Hasan levantó las manos, con las palmas hacia arriba, como diciendo que el nombre no le sonaba. Mentía, pero Malloy no presionó, porque saber que Hasan le mentía era lo único que necesitaba. David Carlisle le daba miedo, al parecer, y no conocía nadie capaz de asustar a Hasan.

—¿Helena Chernoff?

—Una dama a la que no me gustaría conocer.

—¿Sabes para quién trabaja?

—Por lo que sé, es independiente.

—Durante la última década ha estado relacionada con una organización…

—No. Tiene a gente trabajando para ella, Thomas, pero va por libre. Acepta al mejor postor, como siempre ha hecho.

—¿Podría matar a un político?

—Si tiene gente para arreglar el encargo y organizar el apoyo logístico.

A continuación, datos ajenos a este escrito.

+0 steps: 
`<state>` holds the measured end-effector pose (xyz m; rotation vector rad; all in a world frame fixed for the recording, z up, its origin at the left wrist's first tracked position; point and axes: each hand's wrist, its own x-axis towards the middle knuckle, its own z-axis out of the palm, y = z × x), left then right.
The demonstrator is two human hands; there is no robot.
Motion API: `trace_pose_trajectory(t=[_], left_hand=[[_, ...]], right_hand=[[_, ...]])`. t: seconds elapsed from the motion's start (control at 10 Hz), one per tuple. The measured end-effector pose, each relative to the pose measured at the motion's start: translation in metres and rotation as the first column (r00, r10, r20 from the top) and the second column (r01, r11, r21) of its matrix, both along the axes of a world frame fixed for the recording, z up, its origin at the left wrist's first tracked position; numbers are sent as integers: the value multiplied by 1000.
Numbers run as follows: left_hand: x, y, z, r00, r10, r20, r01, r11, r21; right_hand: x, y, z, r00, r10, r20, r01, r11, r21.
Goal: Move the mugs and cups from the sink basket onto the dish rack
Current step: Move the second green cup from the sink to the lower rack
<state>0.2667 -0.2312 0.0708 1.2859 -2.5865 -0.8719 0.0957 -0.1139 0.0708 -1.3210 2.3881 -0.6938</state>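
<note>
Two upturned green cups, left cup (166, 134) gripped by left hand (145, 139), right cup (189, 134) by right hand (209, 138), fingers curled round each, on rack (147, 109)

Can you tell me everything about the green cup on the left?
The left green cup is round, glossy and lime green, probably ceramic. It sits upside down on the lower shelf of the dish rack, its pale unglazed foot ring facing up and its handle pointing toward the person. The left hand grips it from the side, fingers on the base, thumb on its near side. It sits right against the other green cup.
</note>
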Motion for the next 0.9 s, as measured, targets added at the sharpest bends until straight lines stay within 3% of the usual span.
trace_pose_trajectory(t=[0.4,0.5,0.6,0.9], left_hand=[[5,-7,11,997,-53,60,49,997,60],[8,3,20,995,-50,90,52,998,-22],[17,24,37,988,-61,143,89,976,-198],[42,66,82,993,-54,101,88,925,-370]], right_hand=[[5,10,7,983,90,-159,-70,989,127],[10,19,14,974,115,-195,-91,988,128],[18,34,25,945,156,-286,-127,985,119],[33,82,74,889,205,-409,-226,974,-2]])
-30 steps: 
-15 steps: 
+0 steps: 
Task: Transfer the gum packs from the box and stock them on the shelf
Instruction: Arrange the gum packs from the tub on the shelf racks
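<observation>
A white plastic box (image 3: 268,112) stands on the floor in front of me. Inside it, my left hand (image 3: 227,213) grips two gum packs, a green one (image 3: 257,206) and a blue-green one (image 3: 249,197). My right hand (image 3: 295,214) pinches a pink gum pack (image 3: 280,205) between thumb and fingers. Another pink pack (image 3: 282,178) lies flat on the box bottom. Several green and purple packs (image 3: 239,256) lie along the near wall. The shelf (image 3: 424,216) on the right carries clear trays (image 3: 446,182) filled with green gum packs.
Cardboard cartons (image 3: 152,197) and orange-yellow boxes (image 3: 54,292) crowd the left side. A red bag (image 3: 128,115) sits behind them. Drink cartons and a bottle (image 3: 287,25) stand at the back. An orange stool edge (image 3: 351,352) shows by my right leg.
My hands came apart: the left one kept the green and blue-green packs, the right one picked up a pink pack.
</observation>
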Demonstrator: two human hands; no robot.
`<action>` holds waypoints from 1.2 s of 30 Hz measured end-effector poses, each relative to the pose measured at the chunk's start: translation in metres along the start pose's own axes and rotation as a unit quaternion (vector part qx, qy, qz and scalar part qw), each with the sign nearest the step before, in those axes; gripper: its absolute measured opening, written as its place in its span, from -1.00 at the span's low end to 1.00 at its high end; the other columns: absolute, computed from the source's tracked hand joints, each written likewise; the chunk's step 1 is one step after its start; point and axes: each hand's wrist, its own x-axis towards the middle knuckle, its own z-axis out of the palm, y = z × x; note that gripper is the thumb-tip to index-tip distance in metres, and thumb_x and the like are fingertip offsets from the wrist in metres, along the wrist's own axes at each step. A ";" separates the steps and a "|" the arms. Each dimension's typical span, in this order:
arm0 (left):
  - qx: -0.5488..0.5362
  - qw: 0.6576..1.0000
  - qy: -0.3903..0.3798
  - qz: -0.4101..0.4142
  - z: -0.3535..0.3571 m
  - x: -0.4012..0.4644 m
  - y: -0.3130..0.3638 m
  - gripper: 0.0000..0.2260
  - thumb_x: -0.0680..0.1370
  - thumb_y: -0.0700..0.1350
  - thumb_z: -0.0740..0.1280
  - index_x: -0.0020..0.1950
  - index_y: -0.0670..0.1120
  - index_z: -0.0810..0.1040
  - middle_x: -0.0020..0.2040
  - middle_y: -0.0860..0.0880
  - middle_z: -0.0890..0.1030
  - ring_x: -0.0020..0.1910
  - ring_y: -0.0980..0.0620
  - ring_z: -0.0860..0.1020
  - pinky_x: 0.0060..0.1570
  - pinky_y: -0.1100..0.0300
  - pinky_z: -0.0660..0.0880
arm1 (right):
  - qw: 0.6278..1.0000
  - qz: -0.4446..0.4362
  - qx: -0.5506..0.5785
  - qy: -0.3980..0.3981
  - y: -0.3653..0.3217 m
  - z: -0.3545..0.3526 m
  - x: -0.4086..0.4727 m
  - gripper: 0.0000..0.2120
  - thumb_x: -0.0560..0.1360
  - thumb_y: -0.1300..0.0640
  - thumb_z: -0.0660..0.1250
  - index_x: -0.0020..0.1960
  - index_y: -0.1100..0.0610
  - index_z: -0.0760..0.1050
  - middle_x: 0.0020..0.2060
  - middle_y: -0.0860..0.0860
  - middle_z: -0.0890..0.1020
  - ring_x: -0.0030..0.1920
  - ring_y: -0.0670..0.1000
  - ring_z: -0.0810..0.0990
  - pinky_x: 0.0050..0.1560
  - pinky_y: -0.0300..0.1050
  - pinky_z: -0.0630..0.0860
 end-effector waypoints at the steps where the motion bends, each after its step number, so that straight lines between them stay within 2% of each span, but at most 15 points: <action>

—¿Conoces a Hugo Ohlendorf?

Sacudió de nuevo la cabeza, aquella vez puede que con sinceridad.

Antes de irse, Malloy le preguntó por su familia. El rostro del gigante se relajó y habló con tranquilidad sobre sus hijas e hijos. Después pasaron a los viejos amigos y a la habitual letanía de desgracias y enfermedades que llegan con el paso del tiempo. Cuando se iba, Hasan le dijo:

—¡Cuídate, Thomas!

Era un comentario amable y sincero, aunque Malloy no pudo evitar recordar que la última vez que había tenido problemas, Hasan se había ofrecido a ayudarlo. Al parecer, en esta ocasión se había quedado solo.

Después de llamar a Max, Malloy salió por la puerta de atrás del Gold Standard y se metió en el Mercedes.

—¿Buena reunión? —preguntó Max, estudiando las sombras de la calle.

—Instructiva.

—Bueno, ¿ahora a dónde?

—Estaba pensando en tomarme una copa en el Savoy.